= TASK =
Repeat nothing but the lines below running from the one containing "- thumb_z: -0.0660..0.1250" to the one containing "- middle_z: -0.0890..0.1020". Keep both end lines.

[[ DATA PROVIDED open ]]

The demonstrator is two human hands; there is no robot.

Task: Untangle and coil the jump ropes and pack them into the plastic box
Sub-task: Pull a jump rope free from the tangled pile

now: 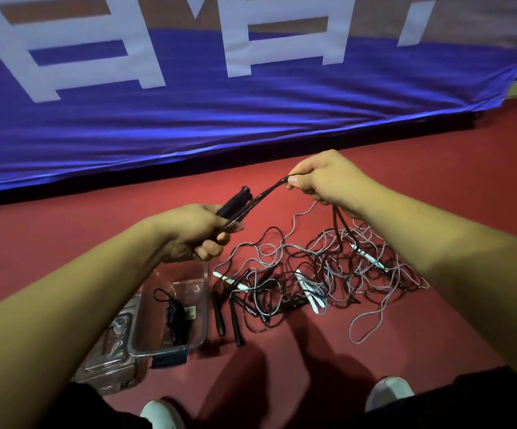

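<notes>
Two white shoes point(161, 414) at 6 o'clock, toes on the red floor point(436, 196); dark clothing at both lower corners.

Left hand point(195, 230), centre frame: fingers curled tight round a pair of black handles point(235, 201). Handles held side by side, long axis 7-to-1, free ends pointing to 1 o'clock.

Right hand point(325, 178), at 1 o'clock from the left: thumb and fingers pinched on the black rope point(266, 193). Several strands run taut from the handles up to this pinch, toward 2 o'clock, then hang from the hand down into the tangle point(328, 267).

Tangle lies on the floor at 5 o'clock: black and grey ropes looped over each other, rope count not readable. White handles show at three spots point(229, 281). Two loose black handles point(218, 314) lie parallel at its left edge, long axis near 12-to-6.

Plastic box point(205, 305) at 7 o'clock, clear, open, one in number, on the floor just left of those loose handles. Inside it: one coiled black rope point(175, 317). Clear lid point(111, 357) flat on the floor against the box's left side.

Room: red floor throughout; blue banner point(189, 119) with large white lettering fills the top half, its lower edge draped to the floor
</notes>
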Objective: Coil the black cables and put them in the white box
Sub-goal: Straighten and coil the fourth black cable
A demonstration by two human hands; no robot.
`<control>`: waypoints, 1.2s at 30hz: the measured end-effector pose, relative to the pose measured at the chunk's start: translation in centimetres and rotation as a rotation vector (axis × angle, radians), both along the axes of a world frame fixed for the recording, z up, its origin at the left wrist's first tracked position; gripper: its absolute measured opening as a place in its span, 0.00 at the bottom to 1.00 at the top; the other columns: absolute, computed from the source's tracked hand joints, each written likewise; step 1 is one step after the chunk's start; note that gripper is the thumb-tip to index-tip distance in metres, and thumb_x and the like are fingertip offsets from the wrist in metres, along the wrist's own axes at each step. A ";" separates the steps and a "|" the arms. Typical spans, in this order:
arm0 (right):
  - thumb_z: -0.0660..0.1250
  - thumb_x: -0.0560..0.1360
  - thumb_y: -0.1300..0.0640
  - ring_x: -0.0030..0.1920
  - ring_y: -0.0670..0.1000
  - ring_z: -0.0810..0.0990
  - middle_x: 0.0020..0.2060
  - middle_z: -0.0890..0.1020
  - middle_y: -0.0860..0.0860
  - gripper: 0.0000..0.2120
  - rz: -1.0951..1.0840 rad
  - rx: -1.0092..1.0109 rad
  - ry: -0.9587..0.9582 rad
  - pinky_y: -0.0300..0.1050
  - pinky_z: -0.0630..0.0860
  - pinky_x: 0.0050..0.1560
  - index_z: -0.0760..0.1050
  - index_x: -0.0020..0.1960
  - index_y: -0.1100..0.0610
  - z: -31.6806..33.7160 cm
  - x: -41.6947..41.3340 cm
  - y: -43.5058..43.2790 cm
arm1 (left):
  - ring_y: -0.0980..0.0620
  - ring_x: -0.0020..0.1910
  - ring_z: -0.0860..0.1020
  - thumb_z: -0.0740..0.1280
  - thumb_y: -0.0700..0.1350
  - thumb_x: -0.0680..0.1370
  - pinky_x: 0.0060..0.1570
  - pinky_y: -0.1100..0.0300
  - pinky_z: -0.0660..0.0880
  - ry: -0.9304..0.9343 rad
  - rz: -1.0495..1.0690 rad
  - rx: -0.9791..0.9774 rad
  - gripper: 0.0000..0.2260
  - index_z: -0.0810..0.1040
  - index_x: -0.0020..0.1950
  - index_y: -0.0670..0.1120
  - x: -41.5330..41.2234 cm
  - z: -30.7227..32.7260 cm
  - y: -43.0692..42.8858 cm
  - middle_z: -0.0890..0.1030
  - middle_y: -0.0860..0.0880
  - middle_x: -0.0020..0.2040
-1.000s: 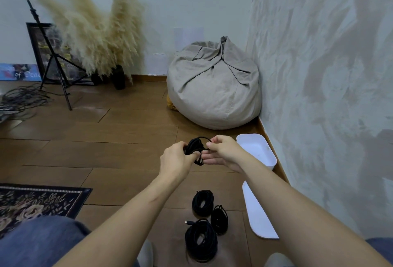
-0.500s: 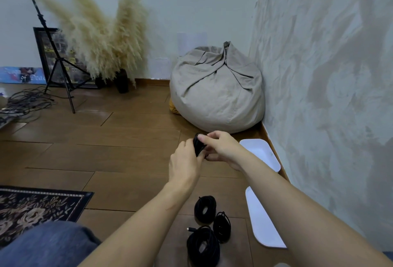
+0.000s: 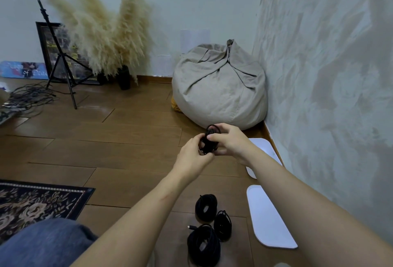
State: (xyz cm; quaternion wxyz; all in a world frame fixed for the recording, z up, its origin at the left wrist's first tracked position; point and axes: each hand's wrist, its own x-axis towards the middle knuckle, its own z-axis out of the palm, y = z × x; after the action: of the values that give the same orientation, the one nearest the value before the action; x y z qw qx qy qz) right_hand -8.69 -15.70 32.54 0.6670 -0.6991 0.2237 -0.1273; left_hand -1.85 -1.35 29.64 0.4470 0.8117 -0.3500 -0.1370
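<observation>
- Patterned rug [image 3: 32, 203] at far left on the wood floor; jeans knee [image 3: 46, 243] below it.
- Tripod [image 3: 61, 64] and pampas grass [image 3: 106, 32] stand at the back wall, with loose cords [image 3: 27, 96] on the floor beside them.
- Left hand [image 3: 191, 158]: fingers curled, gripping the lower side of a small black cable bundle [image 3: 209, 141], held in the air.
- Right hand [image 3: 229, 143]: thumb and fingers pinch the same bundle from the top and right.
- Three coiled black cables [image 3: 203, 244] lie on the floor below the hands, close together, outside the box.
- Grey bean bag [image 3: 219, 88] sits in the corner behind.
- White box [image 3: 265, 147] sits open by the right wall, partly hidden by the right forearm; its lid [image 3: 263, 220] lies flat on the floor nearer the camera.
</observation>
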 end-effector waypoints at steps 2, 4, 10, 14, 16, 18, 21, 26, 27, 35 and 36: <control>0.71 0.75 0.65 0.55 0.63 0.84 0.58 0.81 0.61 0.13 0.001 0.016 -0.018 0.65 0.81 0.54 0.78 0.60 0.58 0.1 -0.3 -0.2 | 0.54 0.52 0.82 0.65 0.55 0.75 0.56 0.54 0.79 0.157 -0.017 -0.064 0.25 0.73 0.72 0.53 0.5 0.2 0.3 0.81 0.54 0.54; 0.70 0.76 0.65 0.55 0.64 0.83 0.59 0.79 0.63 0.12 0.022 0.015 -0.027 0.69 0.78 0.56 0.78 0.59 0.59 0.2 -0.5 -0.2 | 0.52 0.48 0.85 0.61 0.54 0.75 0.59 0.47 0.80 0.231 0.037 -0.136 0.24 0.76 0.71 0.53 1.0 -0.1 0.2 0.84 0.53 0.53; 0.73 0.75 0.60 0.54 0.57 0.84 0.59 0.80 0.61 0.13 0.080 -0.004 -0.035 0.62 0.83 0.53 0.78 0.59 0.55 -0.4 -0.2 0.3 | 0.49 0.44 0.85 0.68 0.52 0.75 0.49 0.46 0.82 0.105 0.188 -0.161 0.10 0.77 0.50 0.69 1.2 -1.2 -0.3 0.84 0.55 0.45; 0.78 0.71 0.51 0.54 0.53 0.83 0.54 0.82 0.53 0.19 0.056 -0.202 0.012 0.51 0.84 0.50 0.75 0.59 0.50 -1.2 0.0 0.9 | 0.53 0.37 0.85 0.69 0.47 0.78 0.45 0.47 0.83 0.062 0.259 -0.173 0.06 0.79 0.51 0.58 0.7 -1.5 -0.6 0.83 0.54 0.42; 0.76 0.72 0.53 0.54 0.54 0.82 0.53 0.82 0.53 0.16 0.022 -0.245 0.010 0.54 0.84 0.51 0.75 0.56 0.49 -2.0 0.4 0.8 | 0.54 0.32 0.84 0.71 0.47 0.78 0.44 0.47 0.83 0.093 0.267 -0.197 0.05 0.79 0.49 0.57 0.9 -1.8 -0.6 0.81 0.53 0.41; 0.75 0.73 0.54 0.55 0.56 0.82 0.54 0.81 0.53 0.13 0.009 -0.266 0.018 0.58 0.83 0.53 0.75 0.55 0.49 -2.6 0.7 0.6 | 0.55 0.30 0.84 0.72 0.47 0.78 0.44 0.48 0.82 0.110 0.285 -0.198 0.05 0.79 0.48 0.56 1.3 -2.3 -0.6 0.80 0.52 0.40; 0.73 0.75 0.56 0.54 0.56 0.83 0.54 0.80 0.53 0.12 0.017 -0.242 0.054 0.59 0.84 0.49 0.75 0.56 0.49 -3.6 1.0 0.3 | 0.52 0.35 0.84 0.71 0.49 0.78 0.45 0.47 0.81 0.064 0.342 -0.158 0.05 0.77 0.45 0.58 1.4 -3.4 -0.9 0.81 0.54 0.41; 0.73 0.74 0.55 0.55 0.55 0.82 0.54 0.82 0.50 0.12 0.039 -0.296 0.157 0.59 0.84 0.47 0.78 0.55 0.45 -6.3 1.5 -0.5 | 0.48 0.40 0.83 0.70 0.48 0.78 0.45 0.46 0.82 0.102 0.386 -0.133 0.06 0.75 0.45 0.59 1.5 -6.0 -1.2 0.81 0.55 0.41; 0.74 0.73 0.55 0.56 0.55 0.81 0.54 0.82 0.49 0.12 0.044 -0.307 0.173 0.58 0.85 0.47 0.79 0.55 0.43 -7.0 1.5 -0.7 | 0.47 0.41 0.83 0.69 0.47 0.79 0.46 0.47 0.81 0.100 0.391 -0.121 0.06 0.75 0.45 0.57 1.7 -6.4 -1.2 0.80 0.55 0.42; 0.73 0.75 0.60 0.55 0.55 0.81 0.55 0.81 0.50 0.11 -0.016 -0.226 0.201 0.57 0.85 0.44 0.79 0.54 0.47 -11.8 3.3 -1.0 | 0.50 0.44 0.83 0.68 0.42 0.81 0.47 0.46 0.83 0.170 0.460 -0.147 0.07 0.75 0.47 0.54 3.9 -11.2 -1.3 0.81 0.54 0.42; 0.73 0.75 0.60 0.55 0.55 0.81 0.55 0.81 0.50 0.11 -0.019 -0.227 0.199 0.57 0.85 0.43 0.79 0.54 0.47 -12.5 3.6 -1.0 | 0.51 0.44 0.83 0.68 0.42 0.80 0.47 0.46 0.83 0.192 0.483 -0.159 0.08 0.75 0.46 0.55 4.1 -11.7 -1.3 0.81 0.55 0.42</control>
State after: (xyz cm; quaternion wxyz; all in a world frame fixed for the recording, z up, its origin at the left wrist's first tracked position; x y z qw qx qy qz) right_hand -5.07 -16.73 20.05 0.5570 -0.7770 0.2797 -0.0882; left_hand 2.27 -2.67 17.91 0.5601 0.8175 -0.1116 -0.0749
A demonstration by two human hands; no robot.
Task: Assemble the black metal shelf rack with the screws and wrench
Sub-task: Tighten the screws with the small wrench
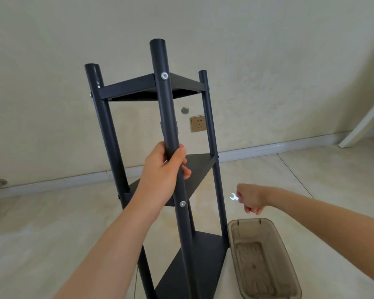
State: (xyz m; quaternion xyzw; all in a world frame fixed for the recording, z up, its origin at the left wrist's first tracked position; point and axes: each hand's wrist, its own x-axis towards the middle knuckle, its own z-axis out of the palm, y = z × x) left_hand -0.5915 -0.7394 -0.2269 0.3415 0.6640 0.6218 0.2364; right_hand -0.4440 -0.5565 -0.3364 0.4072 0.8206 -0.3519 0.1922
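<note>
Left hand (163, 169) grips rack (166, 117) post, right hand (249, 198) clenches wrench (233, 197) above tray (289, 266)

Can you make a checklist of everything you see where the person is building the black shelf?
Surface: pale tiled floor.
Job's things: black shelf rack upright with three shelves, silver screws in the near pole; small wrench.
Clutter: brownish plastic tray beside the rack.
Hands: left hand grips the near pole; right hand holds the wrench.
Cables: nothing seen.
Surroundings: wall socket, white baseboard.
</note>
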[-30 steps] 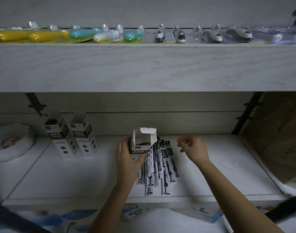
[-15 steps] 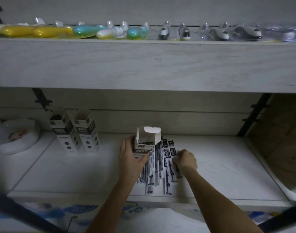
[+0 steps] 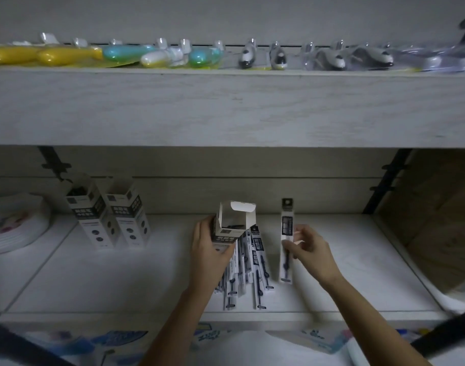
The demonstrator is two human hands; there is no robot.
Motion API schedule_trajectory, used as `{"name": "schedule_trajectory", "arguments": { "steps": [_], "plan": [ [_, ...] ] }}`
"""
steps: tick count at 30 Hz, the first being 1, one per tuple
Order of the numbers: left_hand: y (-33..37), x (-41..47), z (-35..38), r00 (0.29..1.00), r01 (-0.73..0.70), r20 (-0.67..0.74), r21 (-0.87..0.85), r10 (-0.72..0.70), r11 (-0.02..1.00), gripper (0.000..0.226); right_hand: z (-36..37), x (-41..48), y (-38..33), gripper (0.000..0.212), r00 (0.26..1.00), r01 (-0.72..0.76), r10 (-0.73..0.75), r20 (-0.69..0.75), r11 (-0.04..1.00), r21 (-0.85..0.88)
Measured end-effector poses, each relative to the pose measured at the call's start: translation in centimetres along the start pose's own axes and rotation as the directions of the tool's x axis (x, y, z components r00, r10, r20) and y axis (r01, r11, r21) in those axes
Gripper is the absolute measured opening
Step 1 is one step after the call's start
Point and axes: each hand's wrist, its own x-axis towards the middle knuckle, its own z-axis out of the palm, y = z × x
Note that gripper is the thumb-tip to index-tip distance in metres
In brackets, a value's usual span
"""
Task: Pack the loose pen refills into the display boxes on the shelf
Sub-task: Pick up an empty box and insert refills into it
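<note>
Head view, lower shelf (image 3: 94, 281), dim light.

Left hand (image 3: 209, 249) grips an open display box (image 3: 232, 223) at frame centre. Its fingers wrap round the box's left side and front. The box is upright with the top flap folded back and the mouth towards the camera. Something dark lies low inside; how many pieces cannot be told.

Right hand (image 3: 309, 249), just right of centre, pinches one packaged refill (image 3: 286, 233) between thumb and fingertips, at about mid-length. The refill stands nearly upright beside the box and apart from it — not yet over the mouth. Whether its lower end touches the shelf cannot be told.

Pile of loose refills (image 3: 248, 273): lies flat on the shelf below and between the two hands, fanned towards the front edge, upper end hidden behind the held box. A good number remain; the exact count is not readable.

Two display boxes (image 3: 90, 212) stand side by side at centre left of the frame, tops open. The left one shows dark contents at its mouth. The right one's interior is not visible.

Status, as judged: packing is under way, early to middle. The held box looks mostly unfilled, one refill is in hand, and the bulk of the pile is left. Whether the two standing boxes are full cannot be confirmed.

Also present: a stack of white plates (image 3: 15, 225) at far left, and an upper shelf (image 3: 226, 109) carrying blister-packed items.
</note>
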Motion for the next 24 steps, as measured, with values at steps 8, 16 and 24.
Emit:
{"name": "schedule_trajectory", "arguments": {
  "steps": [8, 16, 24],
  "plan": [
    [1.1, 0.0, 0.8, 0.999, 0.031, 0.013, -0.020, -0.030, 0.999, 0.057, -0.9, -5.4, -10.9, 0.006, 0.854, 0.515, -0.517, -0.050, 0.831, 0.211],
    [1.0, 0.1, 1.0, 1.000, -0.003, 0.012, -0.023, 0.003, 1.000, 0.053, 1.7, -2.7, -9.6, 0.012, 0.725, 0.683, -0.681, -0.106, 0.730, -0.014],
    [1.6, 0.2, 0.9, 0.999, -0.035, -0.007, -0.031, 0.035, 0.999, 0.051, 2.9, -1.0, -8.5, 0.023, 0.780, 0.591, -0.621, 0.069, 0.698, -0.405]
  ]
}}
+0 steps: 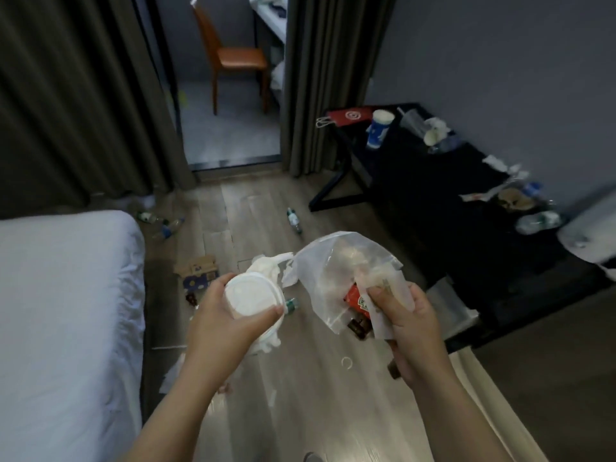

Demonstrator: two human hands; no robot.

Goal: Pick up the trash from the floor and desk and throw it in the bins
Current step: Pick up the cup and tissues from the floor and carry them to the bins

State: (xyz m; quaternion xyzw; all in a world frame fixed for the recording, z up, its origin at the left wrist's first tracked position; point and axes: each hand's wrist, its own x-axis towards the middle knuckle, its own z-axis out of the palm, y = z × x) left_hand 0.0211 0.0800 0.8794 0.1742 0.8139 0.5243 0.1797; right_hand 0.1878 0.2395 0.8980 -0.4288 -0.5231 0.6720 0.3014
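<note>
Above the wooden floor (316, 395), the left hand (226, 323) grips a white lidded tub (251, 296). The right hand (408, 320) pinches a clear plastic bag (336, 268) holding a red sauce sachet (357, 299), whose label is unreadable. Beyond, a bottle (294, 221) lies on the floor.

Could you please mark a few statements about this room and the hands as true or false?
1. The left hand holds a white round container. True.
2. The right hand is empty. False: it grips a clear plastic bag.
3. A blue-and-white cup stands on the black desk. True.
4. The orange chair lies tipped over. False: it stands upright.
</note>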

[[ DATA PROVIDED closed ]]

= RESPONSE TO THE EXERCISE =
  - thumb_z: -0.0660..0.1250
  - thumb_x: -0.0560..0.1360
  - thumb_y: -0.1300..0.0640
  - ring_x: -0.0030..0.1920
  - ring_y: -0.0670..0.1000
  - ring_z: -0.0810..0.0990
  - middle_x: 0.0020..0.2060
  - middle_z: -0.0890..0.1020

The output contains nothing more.